**YOUR OBJECTIVE**.
Below are the records; copy every line in them that holds the string "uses".

**TASK MATERIAL**.
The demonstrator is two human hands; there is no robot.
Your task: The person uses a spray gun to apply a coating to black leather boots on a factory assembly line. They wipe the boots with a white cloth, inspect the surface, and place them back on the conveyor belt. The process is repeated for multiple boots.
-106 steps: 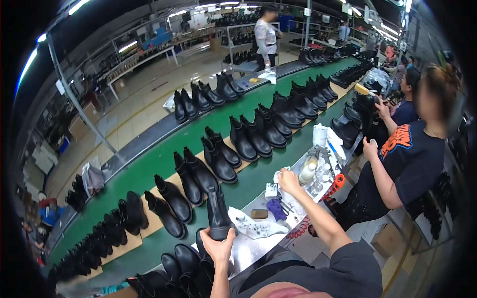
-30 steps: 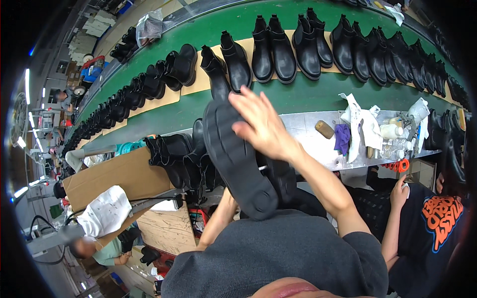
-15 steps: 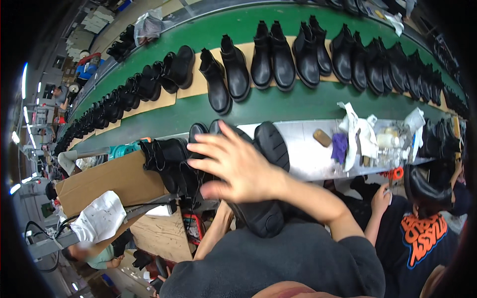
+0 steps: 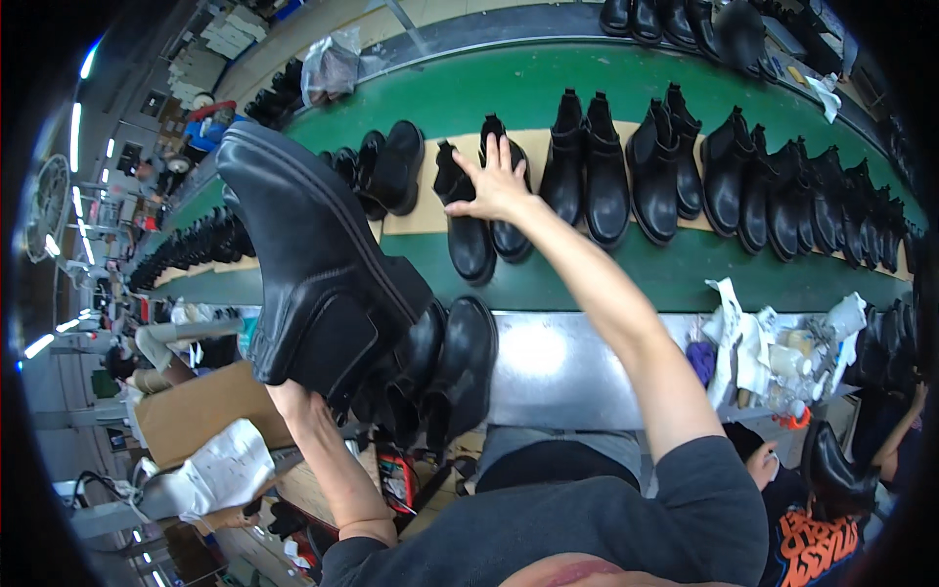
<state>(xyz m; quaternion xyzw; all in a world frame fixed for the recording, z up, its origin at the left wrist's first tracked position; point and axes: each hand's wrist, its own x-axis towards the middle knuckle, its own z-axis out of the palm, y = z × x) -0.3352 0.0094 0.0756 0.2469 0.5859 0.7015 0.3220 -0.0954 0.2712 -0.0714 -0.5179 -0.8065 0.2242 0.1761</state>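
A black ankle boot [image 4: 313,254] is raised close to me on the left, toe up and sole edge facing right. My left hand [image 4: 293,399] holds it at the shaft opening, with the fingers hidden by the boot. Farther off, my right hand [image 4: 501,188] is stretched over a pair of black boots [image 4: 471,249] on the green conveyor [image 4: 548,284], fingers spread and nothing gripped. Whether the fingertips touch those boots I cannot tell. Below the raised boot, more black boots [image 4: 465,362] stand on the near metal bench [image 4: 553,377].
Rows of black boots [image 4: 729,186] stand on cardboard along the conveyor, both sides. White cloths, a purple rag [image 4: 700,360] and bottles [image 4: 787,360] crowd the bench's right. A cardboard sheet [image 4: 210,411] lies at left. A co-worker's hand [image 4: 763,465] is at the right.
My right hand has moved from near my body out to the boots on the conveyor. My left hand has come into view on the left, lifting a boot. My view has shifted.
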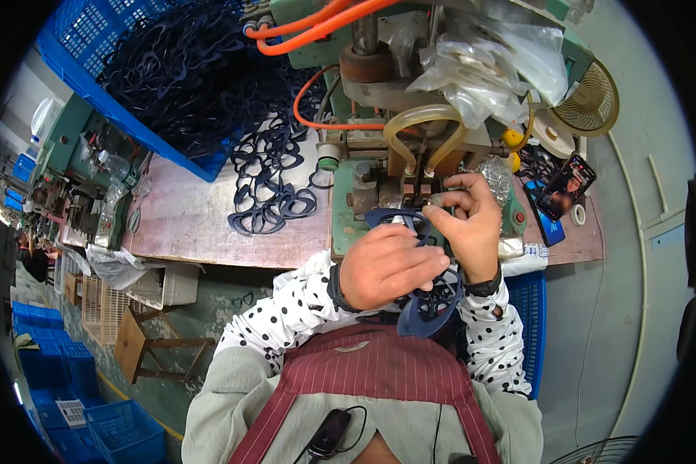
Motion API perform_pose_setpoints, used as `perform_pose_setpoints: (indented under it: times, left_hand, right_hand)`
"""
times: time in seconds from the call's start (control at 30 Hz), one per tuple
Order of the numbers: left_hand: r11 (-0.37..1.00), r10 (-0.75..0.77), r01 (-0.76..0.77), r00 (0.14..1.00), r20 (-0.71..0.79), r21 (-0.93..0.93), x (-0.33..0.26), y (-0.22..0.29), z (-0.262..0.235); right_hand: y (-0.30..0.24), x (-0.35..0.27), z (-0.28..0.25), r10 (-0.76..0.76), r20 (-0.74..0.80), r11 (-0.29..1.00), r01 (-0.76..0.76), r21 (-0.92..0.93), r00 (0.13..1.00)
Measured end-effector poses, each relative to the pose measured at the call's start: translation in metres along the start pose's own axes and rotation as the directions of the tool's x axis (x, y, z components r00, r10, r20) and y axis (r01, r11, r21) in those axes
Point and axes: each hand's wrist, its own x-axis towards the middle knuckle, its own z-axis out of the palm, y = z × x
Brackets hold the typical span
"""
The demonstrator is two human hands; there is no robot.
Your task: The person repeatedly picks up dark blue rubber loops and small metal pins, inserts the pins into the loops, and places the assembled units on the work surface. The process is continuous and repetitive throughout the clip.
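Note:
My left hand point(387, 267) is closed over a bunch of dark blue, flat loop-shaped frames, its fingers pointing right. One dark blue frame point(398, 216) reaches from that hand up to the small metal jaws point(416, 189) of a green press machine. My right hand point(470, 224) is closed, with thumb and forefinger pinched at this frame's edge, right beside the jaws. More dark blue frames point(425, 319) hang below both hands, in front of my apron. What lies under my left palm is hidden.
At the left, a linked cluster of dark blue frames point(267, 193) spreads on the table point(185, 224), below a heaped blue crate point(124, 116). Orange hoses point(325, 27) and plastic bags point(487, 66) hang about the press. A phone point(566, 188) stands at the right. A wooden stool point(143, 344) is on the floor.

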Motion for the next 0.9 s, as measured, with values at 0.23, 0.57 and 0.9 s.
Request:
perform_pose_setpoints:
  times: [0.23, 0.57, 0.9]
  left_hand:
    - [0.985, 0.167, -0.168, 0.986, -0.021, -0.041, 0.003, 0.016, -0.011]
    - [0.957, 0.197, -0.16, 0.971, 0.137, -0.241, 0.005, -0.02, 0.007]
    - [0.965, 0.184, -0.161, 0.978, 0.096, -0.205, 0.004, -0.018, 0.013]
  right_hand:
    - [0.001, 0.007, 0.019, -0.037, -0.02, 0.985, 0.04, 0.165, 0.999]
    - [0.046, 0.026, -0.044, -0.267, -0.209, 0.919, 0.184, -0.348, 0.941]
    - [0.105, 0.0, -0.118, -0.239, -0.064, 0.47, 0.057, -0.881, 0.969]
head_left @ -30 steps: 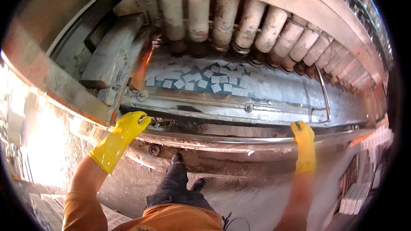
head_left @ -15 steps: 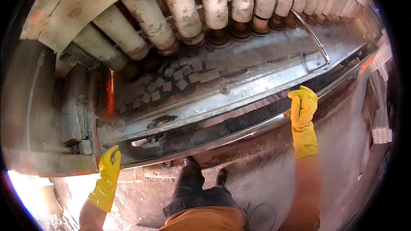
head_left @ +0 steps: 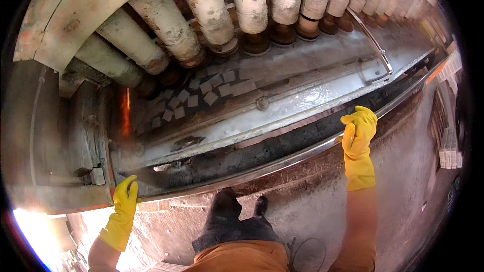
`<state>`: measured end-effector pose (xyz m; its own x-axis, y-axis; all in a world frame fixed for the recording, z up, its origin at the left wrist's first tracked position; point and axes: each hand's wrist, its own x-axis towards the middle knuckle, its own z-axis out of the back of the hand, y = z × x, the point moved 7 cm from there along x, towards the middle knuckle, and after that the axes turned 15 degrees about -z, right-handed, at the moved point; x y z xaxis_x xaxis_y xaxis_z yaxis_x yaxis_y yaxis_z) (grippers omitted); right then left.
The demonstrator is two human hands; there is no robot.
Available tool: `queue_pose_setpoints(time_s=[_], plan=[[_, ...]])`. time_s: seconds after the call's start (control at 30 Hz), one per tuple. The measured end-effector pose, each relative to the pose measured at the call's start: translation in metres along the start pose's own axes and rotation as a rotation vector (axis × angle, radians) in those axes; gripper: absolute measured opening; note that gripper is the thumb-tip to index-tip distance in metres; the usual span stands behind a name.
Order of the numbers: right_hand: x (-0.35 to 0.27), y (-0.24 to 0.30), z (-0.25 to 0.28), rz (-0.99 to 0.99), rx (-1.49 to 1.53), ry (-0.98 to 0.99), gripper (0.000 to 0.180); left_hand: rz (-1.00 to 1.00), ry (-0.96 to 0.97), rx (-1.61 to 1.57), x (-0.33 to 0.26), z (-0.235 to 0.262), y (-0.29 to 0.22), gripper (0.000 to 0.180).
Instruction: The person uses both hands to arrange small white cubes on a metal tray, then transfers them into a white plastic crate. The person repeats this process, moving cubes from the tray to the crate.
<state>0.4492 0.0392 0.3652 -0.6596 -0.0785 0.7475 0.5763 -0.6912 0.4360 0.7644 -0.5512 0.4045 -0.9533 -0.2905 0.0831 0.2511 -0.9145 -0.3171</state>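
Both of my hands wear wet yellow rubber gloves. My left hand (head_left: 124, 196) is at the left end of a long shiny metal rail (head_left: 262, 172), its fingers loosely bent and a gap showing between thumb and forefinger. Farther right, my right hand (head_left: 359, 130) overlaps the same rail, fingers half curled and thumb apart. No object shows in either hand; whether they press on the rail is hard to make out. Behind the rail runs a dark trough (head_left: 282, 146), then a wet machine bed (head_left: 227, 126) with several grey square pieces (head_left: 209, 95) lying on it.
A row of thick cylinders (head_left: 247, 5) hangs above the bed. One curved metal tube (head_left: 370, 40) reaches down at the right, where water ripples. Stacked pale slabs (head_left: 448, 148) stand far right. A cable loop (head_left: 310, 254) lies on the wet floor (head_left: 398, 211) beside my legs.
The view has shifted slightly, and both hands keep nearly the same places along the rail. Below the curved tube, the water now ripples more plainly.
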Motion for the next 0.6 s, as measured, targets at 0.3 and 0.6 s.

**TASK ANSWER**.
Your task: The person uses a spray gun to apply a coating to black leather boots on a factory assembly line. They wipe the boots with a white cloth, inspect the surface, and place them back on the conveyor belt. The process is repeated for multiple boots.
Instruction: The person uses both hands to arrange small white cubes on a metal tray, then transfers them into a white plastic crate. The person repeats this process, moving cubes from the tray to the crate.

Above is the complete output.